If he indeed was without love, at the very least he must find a way to get someone to recognize him—not only to recognize that he was there, but to be pleased that he was there. (To be recognized by people who liked him was certainly preferable to being noticed by people who were mad at him or even hated him. He’d tried that option and definitely did not care for the result.)

But one day, a seemingly perfect solution occurred to him. Somehow he had come upon a book that he was able to read. He was fascinated, for the left hand page contained a script that matched the face of a character that took up the whole right hand page of the book. And if he cut out the face, cut out a space for the eyes, and put rubber bands on the ears, he could make himself a mask of that character.

The character that fascinated him most was called “The Stuttering Dutchman.” The Dutchman’s features, though smiling, decidedly gave a strong impression of someone we now label ‘mentally challenged.’ What delighted the little boy was that, when he put on the mask, though he appeared to be stupid, he knew how very smart he really was. It was all a set-up to fool everyone! Of course, there was a certain amount of delicious power in that as well.

Even better, the script contained many stammers (the silly Dutchman couldn’t even talk straight), and those lines might make people laugh, for he laughed himself as he read them. So he cut out the mask, cleared the eyes so he could see, and with the rubber bands placed over his ears, he proceeded to go out to play with his friends. He had taken pains to memorize the stammering script, and eagerly awaited meeting his friends.

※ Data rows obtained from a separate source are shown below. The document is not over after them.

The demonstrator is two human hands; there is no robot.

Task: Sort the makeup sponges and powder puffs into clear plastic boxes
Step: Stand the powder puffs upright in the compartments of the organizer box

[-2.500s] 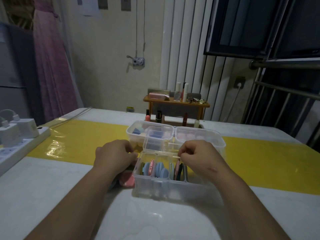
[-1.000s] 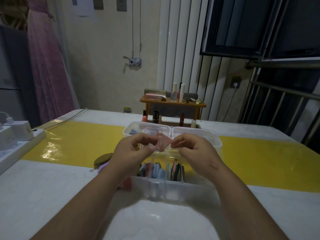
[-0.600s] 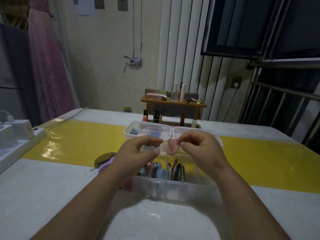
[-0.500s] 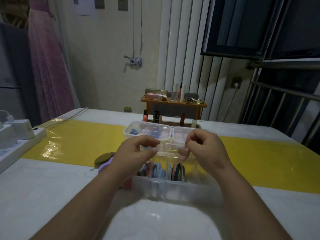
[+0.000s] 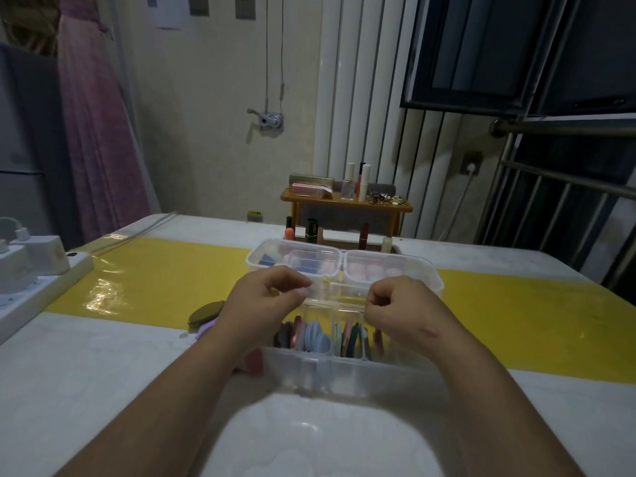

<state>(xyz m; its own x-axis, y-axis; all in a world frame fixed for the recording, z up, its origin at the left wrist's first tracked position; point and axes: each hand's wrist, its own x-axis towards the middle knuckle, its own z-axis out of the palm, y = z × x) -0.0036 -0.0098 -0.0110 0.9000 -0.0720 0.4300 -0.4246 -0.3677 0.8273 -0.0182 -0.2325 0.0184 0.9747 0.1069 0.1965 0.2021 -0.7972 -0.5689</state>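
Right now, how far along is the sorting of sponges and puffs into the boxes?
Done: several puffs stand on edge in the near box, and sponges sit in the two far boxes. In hand: the left hand and right hand hover curled over the near box; whether either grips a puff is hidden. Left: an olive puff, a purple puff and a pink puff lie loose on the table beside it.

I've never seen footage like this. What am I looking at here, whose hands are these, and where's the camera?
No machine here: a person wears a camera on the head, looking down at their own hands. The left hand and right hand hover, fingers curled, over a clear box holding powder puffs on edge. Whether either grips anything is hidden. Behind it sit more clear boxes, loose puffs lie to its left, and a power strip sits far left.
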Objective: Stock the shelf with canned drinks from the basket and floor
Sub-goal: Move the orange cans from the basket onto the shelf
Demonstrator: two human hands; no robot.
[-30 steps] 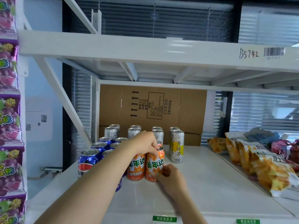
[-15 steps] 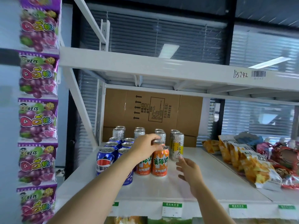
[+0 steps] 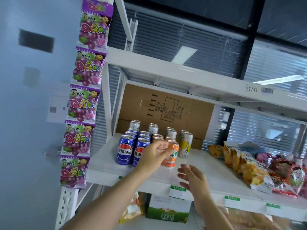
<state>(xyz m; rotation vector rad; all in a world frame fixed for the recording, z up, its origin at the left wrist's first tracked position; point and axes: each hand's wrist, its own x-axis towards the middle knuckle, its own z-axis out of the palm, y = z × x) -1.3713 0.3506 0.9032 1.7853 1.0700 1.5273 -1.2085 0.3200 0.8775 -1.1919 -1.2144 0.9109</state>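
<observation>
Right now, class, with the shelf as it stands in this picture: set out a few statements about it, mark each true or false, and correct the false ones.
1. The blue cola cans stand left of the orange drink can. True.
2. The brown cardboard box stands in front of the cans. False: it stands behind them, at the back of the white metal shelf.
3. The tall yellow-and-white can lies on its side. False: it stands upright, just right of the orange drink can.
4. The purple candy packets hang in a strip at the shelf's left post. True.
</observation>
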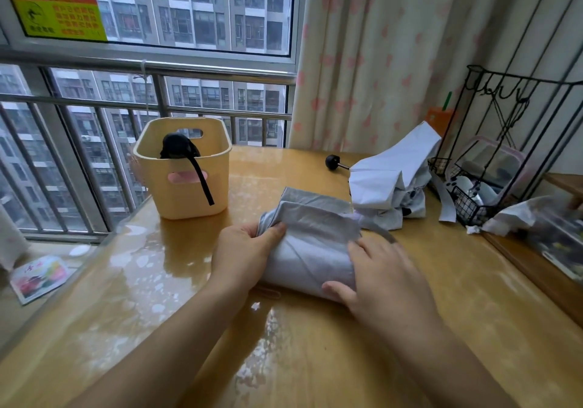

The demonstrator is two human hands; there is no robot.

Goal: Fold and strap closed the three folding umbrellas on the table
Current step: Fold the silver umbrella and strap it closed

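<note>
Gripping the grey umbrella (310,249) on the desk (189,313), left hand (244,254) and right hand (383,276) fingers curled around it, yellow basket (186,183) far left, white umbrella (391,174) loose just behind.

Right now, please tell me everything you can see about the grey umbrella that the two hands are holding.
The grey fabric folding umbrella lies on the glossy wooden table, its canopy partly rolled into a loose bundle with creases and darker edge seams. The left hand has its grip on the near-left end, thumb on top; the right hand presses the right side. Its handle and strap are not visible. It looks not yet strapped.
</note>
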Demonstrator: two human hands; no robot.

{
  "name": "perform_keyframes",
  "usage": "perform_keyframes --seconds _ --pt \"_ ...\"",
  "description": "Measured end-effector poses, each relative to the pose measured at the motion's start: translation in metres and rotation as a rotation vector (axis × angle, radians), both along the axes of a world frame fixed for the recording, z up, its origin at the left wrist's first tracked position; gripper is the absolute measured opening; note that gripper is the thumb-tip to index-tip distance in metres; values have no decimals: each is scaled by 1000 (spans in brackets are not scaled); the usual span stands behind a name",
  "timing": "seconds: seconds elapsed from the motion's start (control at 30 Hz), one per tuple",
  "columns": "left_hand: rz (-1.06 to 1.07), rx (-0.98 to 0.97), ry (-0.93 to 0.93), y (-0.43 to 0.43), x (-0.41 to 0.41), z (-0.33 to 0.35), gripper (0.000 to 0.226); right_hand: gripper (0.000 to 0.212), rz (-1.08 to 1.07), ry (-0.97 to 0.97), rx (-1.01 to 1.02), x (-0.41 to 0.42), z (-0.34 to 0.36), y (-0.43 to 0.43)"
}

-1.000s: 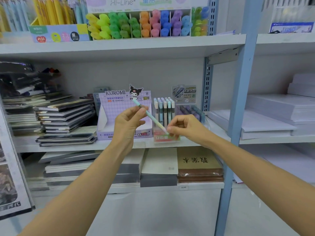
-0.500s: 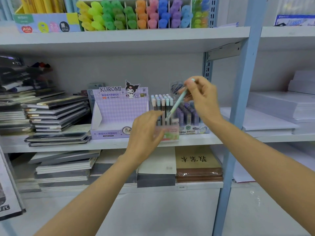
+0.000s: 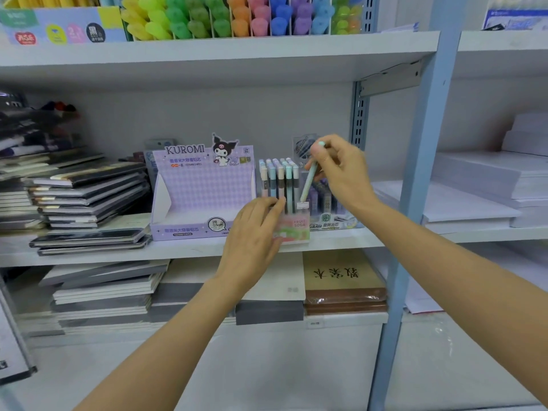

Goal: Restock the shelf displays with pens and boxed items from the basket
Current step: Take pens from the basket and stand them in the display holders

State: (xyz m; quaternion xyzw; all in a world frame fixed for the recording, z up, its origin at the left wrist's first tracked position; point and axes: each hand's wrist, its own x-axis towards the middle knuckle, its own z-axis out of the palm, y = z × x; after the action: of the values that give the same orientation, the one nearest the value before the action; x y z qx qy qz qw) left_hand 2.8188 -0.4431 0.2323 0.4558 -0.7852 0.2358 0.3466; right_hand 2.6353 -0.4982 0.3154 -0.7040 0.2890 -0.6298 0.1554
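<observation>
Head view: right hand (image 3: pixel 341 173) pinches a mint pen (image 3: pixel 308 180) near its top. The pen is tilted, tip down at the right rear corner of the clear stand (image 3: pixel 298 229) marked "FRUIT SODA", beside the upright pens there. Left hand (image 3: pixel 255 232) grasps the stand's front-left corner. The stand sits at the shelf (image 3: pixel 178 250) lip, just beside the "KUROMI" box (image 3: pixel 201 197), labelled "2B 0.5mm". A blue post (image 3: pixel 415 188) stands near the right wrist.

Above the pen display (image 3: pixel 296 229), open air reaches the upper shelf (image 3: pixel 237 51). Left of it the Kuromi box (image 3: pixel 204 191) stands close, right of it another display (image 3: pixel 332 223); its slots look nearly full.
</observation>
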Motion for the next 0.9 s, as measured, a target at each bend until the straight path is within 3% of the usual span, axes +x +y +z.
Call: perform_keyframes --seconds 0.27,0.53,0.9 --pt "60 -164 70 3 -11 3 43 12 29 107 -96 0 -14 8" --pt "52 -342 81 13 -10 -14 9 14 45 134 -132 -10 -25 25" --pt "-7 -398 135 19 -10 -13 10 20 -33 209 -282 -13 -37 45"
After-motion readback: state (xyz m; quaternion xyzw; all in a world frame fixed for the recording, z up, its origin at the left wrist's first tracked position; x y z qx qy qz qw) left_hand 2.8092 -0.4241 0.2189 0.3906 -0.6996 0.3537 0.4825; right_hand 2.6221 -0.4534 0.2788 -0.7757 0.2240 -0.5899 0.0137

Just as he thought, when they all gathered around him, transfixed by the mask, and listening to his recital, they howled with laughter—and even asked him to do it again and again and again.

The little boy couldn’t have been more pleased. Then one of the boys said, “Hey, this is so good why don’t we ask the teacher to have him do this before the whole class?!” “Yeah,” another said. “It could be a kind of Show and Tell.” And so they did.

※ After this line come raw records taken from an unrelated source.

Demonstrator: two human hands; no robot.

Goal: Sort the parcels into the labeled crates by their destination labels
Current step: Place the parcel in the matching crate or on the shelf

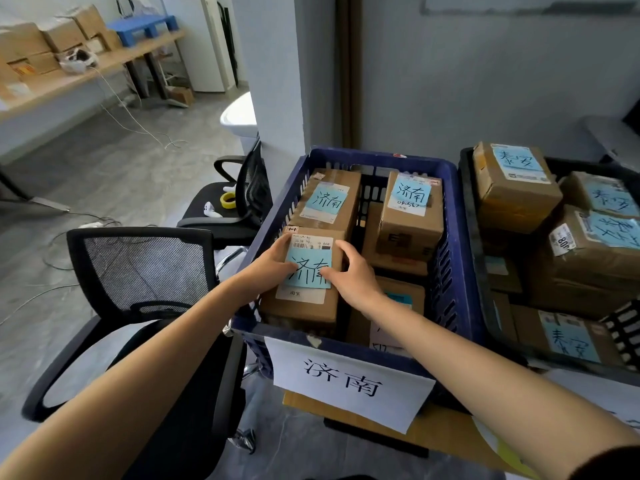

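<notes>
- At the near left stands a black mesh chair (138, 271); a second chair beyond it carries a yellow tape roll (228, 200).
- Your left hand (273, 263) grips the left side of the parcel (304, 306), fingers wrapped over its far-left edge and thumb pressed on top.
- The parcel lies flat in the near-left corner of the blue crate (381, 158), its top about level with the rim. A blue note (308, 268) handwritten 济南 is stuck on its top.
- Your right hand (353, 275) clasps the parcel's right side, with the thumb on the note and the fingers curled over the right edge.
- The white sign (349, 379) on the crate's near wall reads 济南.
- Farther back in the same crate, two more boxes (410, 209) show blue 济南 notes, one far left and one far right.
- Just beside it on the right, a black crate (471, 220) holds brown parcels (512, 188) with blue notes bearing different characters.
</notes>
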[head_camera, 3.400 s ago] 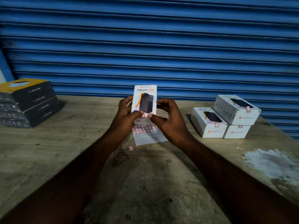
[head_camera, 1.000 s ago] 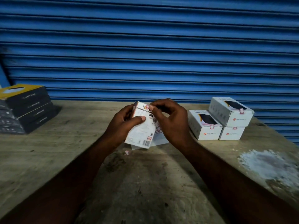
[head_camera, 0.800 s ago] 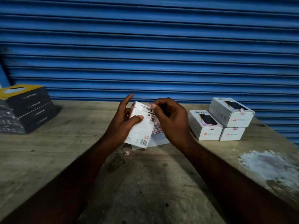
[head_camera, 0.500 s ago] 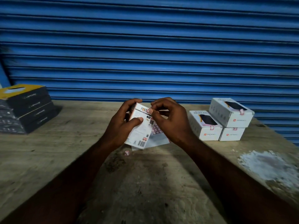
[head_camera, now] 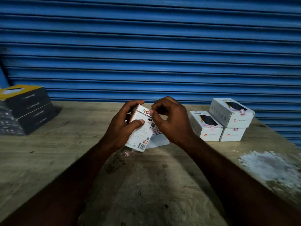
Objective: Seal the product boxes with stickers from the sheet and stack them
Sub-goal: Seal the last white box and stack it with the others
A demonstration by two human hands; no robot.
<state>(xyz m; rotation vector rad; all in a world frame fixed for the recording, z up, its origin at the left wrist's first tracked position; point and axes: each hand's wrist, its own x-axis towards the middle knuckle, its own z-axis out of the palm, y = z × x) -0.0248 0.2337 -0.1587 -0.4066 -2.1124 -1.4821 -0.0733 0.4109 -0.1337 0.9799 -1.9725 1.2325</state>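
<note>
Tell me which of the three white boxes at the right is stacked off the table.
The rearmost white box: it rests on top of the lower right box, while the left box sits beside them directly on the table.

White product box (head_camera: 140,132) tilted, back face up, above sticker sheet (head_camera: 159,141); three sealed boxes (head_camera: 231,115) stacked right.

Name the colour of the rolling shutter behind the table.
The shutter is blue with horizontal ribs, seen in the head view.
</note>
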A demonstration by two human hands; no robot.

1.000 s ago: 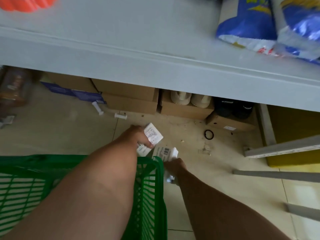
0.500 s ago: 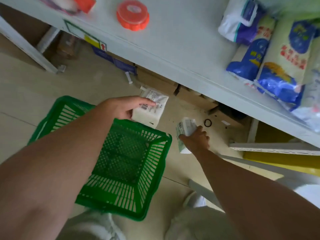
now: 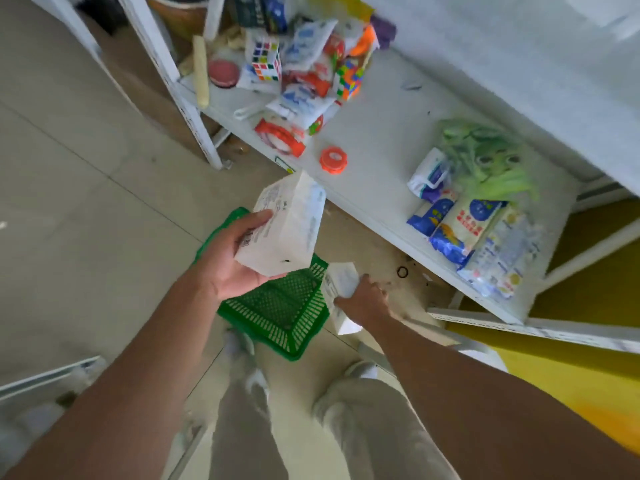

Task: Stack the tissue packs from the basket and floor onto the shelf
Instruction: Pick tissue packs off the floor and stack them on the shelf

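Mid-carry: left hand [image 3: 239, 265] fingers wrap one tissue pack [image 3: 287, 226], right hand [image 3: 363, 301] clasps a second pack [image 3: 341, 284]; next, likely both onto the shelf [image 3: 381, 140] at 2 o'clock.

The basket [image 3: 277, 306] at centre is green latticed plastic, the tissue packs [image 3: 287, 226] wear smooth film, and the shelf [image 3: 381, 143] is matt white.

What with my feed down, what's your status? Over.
Left hand holds tissue pack over green basket. Right hand grips second pack, lower. Orange disc sits near shelf edge.
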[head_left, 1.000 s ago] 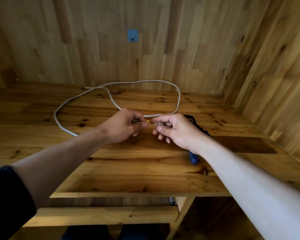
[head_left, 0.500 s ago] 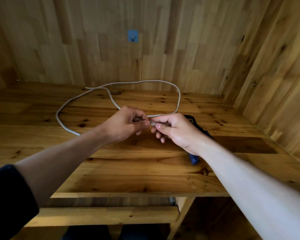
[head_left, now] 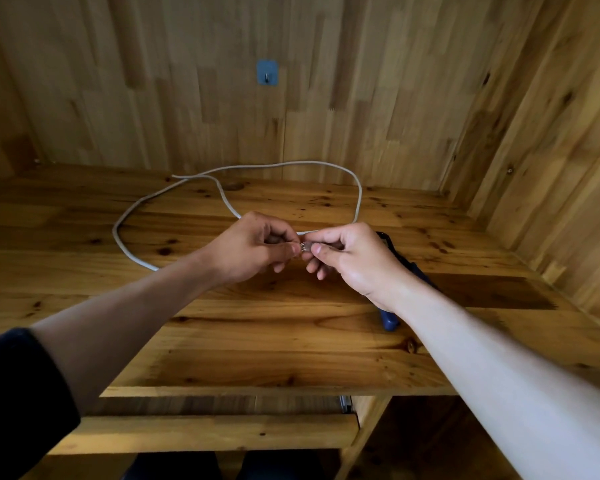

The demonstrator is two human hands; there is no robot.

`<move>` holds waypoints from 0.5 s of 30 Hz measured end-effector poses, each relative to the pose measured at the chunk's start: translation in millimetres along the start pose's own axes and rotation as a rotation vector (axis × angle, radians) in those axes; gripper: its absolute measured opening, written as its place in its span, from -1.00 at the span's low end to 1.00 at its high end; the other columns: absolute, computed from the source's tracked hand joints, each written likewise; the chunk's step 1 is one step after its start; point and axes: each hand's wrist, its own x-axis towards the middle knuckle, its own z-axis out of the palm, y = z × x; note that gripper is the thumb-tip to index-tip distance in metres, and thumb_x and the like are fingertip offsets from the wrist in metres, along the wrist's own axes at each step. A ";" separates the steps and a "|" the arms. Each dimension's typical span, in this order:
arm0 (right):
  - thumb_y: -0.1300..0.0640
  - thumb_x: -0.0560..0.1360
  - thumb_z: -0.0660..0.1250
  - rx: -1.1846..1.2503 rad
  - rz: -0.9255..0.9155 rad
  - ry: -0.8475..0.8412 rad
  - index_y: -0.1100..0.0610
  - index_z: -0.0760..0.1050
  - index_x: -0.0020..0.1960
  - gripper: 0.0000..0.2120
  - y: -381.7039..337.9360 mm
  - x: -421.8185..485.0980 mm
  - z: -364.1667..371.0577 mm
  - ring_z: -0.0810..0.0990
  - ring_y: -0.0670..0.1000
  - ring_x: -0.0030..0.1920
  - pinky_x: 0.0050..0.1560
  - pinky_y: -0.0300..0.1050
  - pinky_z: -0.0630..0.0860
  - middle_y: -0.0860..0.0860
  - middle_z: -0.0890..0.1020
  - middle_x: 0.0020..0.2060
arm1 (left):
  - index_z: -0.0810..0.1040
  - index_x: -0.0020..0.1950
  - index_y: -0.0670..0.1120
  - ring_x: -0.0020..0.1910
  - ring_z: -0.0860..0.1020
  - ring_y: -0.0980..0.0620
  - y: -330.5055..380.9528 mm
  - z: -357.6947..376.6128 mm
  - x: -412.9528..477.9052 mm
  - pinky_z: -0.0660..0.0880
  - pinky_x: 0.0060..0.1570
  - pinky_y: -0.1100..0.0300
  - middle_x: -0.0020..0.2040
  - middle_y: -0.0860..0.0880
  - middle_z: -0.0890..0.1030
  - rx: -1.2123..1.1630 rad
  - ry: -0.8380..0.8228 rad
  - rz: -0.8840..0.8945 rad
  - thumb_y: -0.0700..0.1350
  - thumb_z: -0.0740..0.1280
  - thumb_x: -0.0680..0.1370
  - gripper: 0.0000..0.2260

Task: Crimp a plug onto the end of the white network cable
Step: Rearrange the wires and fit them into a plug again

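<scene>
Wooden desk [head_left: 291,344], left hand [head_left: 253,251] pinch on white cable [head_left: 360,195], right hand [head_left: 354,258] pinch on plug [head_left: 305,247]

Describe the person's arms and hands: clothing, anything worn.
The left hand and right hand are bare: no gloves, rings or watch visible. A dark navy sleeve covers the left upper arm; the right arm shows no sleeve.

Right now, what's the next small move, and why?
Probably push the white cable fully into the plug. The left hand and right hand pinch them tip to tip, and the blue-handled tool lies untouched on the desk.
</scene>
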 end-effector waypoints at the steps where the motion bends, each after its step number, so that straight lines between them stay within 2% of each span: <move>1: 0.36 0.58 0.24 -0.003 -0.004 0.007 0.31 0.57 0.21 -0.76 -0.5 0.0 0.2 0.63 -0.16 -0.30 -0.29 -0.30 0.53 0.07 0.67 -0.16 | 0.61 -0.08 -0.29 -0.47 0.36 0.05 -0.2 -0.5 0.6 0.28 -0.49 0.33 -0.44 -0.07 0.50 0.000 -0.001 -0.002 -0.23 0.31 0.58 -0.86; 7: 0.34 0.58 0.26 -0.057 -0.024 0.019 0.30 0.56 0.22 -0.76 -3.3 -1.2 1.4 0.63 -0.11 -0.28 -0.28 -0.25 0.56 0.13 0.69 -0.13 | 0.62 -0.08 -0.30 -0.54 0.34 0.13 -2.3 -1.1 3.0 0.27 -0.52 0.35 -0.46 -0.06 0.50 -0.017 -0.020 -0.025 -0.26 0.32 0.56 -0.88; 15: 0.29 0.60 0.25 -0.238 -0.036 -0.012 0.22 0.57 0.24 -0.75 -6.1 -0.9 -0.6 0.60 -0.11 -0.31 -0.26 -0.19 0.61 0.03 0.66 -0.22 | 0.62 -0.09 -0.30 -0.51 0.35 0.15 -2.3 3.0 3.4 0.28 -0.49 0.36 -0.44 -0.05 0.50 0.016 -0.002 0.001 -0.25 0.33 0.57 -0.87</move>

And so it came to be. And when it happened that the whole class erupted in laughter, they pleaded with him to do it again. He couldn’t have imagined anything better than this! Not only was he recognized, but better than that, he had made people want him and like him. When they smiled and laughed, it seemed to him to be even better than what he imagined love to be. And then, when his teacher proposed to the principal of the school that every class might also enjoy the show, and the principal agreed, the little boy couldn’t believe his good fortune. For smiles, laughter and recognition accompanied him everywhere—or so it seemed.

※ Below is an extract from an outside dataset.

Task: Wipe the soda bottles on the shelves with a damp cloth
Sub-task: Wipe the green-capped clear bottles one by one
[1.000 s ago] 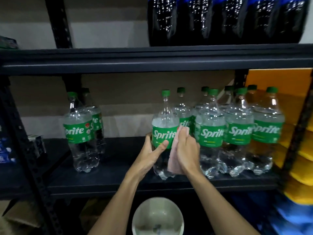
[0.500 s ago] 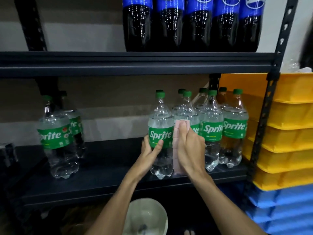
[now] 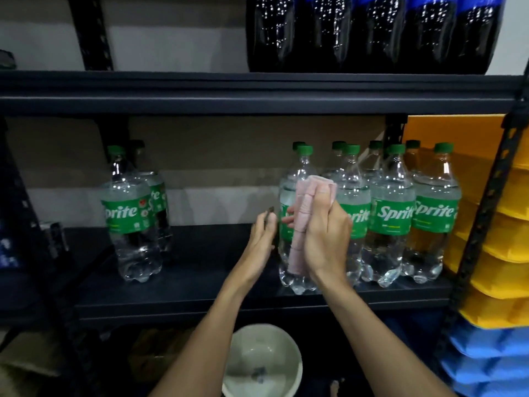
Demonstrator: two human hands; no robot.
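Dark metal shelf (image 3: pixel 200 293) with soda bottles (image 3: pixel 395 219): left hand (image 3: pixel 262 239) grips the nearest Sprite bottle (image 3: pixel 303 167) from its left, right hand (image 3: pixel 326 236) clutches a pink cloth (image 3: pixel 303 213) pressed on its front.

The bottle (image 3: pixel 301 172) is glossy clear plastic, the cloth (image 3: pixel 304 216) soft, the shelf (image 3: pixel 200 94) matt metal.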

But his illusions of happiness were not to last, for by the end of the week, when he took off the mask for the last time, he was horrified to discover that he now could not speak without a halting stammer himself!

It seemed as if by some cruel magic the Dutchman’s stammer had now become his own. Try as he might, he found he was simply unable to speak clearly. What had happened? How could this be? Surely this was some nightmare from which he would soon awaken. No such luck, for it would take another thirty years for him to free his mind from the stammering curse that he had chosen. In the intervening years, he would be unable to raise his hand to ask a question in class, unable to do so also when he knew the answer to a teacher’s question. Fearing the humiliating snickers from his classmates, he was paralyzed into speechlessness. Now when his classmates laughed, they laughed not at a silly mask, they laughed at him. In place of happiness and euphoria, now came hate—hate of himself for being such a fool and hate of those who laughed at him.

It was a Faustian bargain he had struck; what a monumental price he was to pay for his yearning to be recognized. A very bad deal indeed.